TASK DIRECTIONS – Where the string "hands" appears in a line of the material below, copy that line.

ENTRIES SHOWN –
++++++
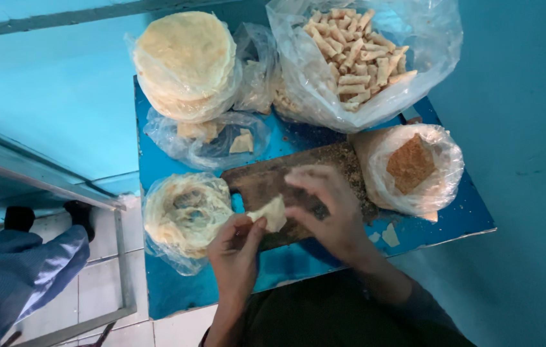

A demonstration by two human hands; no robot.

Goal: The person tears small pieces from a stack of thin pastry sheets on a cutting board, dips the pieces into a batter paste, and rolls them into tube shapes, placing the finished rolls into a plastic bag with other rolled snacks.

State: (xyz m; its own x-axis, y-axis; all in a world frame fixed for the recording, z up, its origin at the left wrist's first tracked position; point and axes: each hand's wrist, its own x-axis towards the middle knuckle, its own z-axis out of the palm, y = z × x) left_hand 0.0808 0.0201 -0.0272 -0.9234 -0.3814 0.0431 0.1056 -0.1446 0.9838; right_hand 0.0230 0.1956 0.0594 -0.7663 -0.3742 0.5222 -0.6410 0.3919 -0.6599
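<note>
My left hand pinches a small pale piece of dough sheet at the near edge of a dark wooden board. My right hand hovers over the board beside it, fingers spread and blurred, touching or just above the same piece. The board lies on a small blue table and is dusted with crumbs.
A stack of round pale wrappers sits in plastic at the back left. A bag of rolled sticks is at the back right, a bag of brown filling to the right, and a bag of trimmings to the left. Someone's blue-clad leg stands at the left.
</note>
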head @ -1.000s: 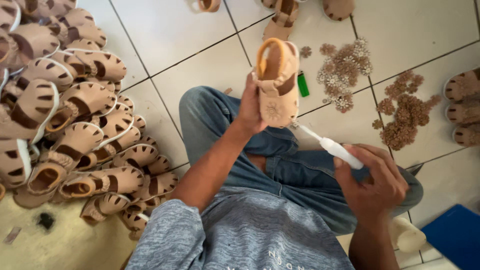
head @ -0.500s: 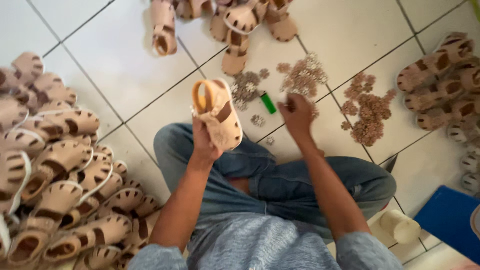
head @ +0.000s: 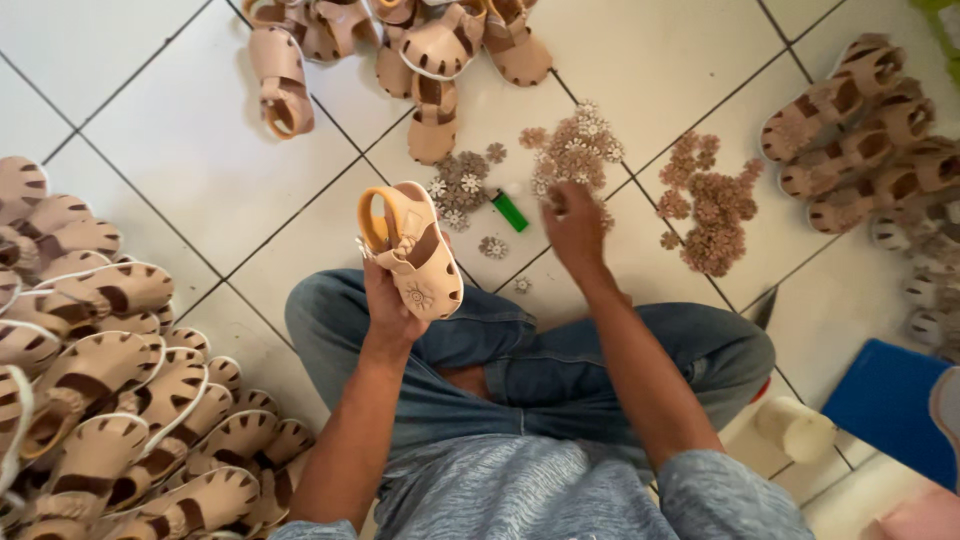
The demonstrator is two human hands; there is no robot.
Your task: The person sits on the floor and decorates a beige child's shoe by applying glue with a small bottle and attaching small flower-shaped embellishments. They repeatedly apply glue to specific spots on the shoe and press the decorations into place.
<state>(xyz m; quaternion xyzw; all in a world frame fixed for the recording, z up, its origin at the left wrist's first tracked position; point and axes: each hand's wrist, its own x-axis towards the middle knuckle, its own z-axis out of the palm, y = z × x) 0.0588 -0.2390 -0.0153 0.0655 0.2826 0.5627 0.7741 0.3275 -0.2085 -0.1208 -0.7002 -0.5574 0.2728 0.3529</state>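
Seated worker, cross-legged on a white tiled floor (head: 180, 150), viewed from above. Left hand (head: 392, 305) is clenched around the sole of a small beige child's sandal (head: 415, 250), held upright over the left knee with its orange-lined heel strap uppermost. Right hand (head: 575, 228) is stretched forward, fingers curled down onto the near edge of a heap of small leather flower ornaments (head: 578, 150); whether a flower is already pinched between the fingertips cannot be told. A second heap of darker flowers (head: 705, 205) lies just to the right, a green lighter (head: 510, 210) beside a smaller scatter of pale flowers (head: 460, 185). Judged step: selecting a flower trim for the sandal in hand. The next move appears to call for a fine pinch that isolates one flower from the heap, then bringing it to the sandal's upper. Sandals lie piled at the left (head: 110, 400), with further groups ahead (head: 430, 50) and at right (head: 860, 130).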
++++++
YOUR RESPONSE –
A demonstration by two human hands; no robot.
The demonstrator is two human hands; there is no robot.

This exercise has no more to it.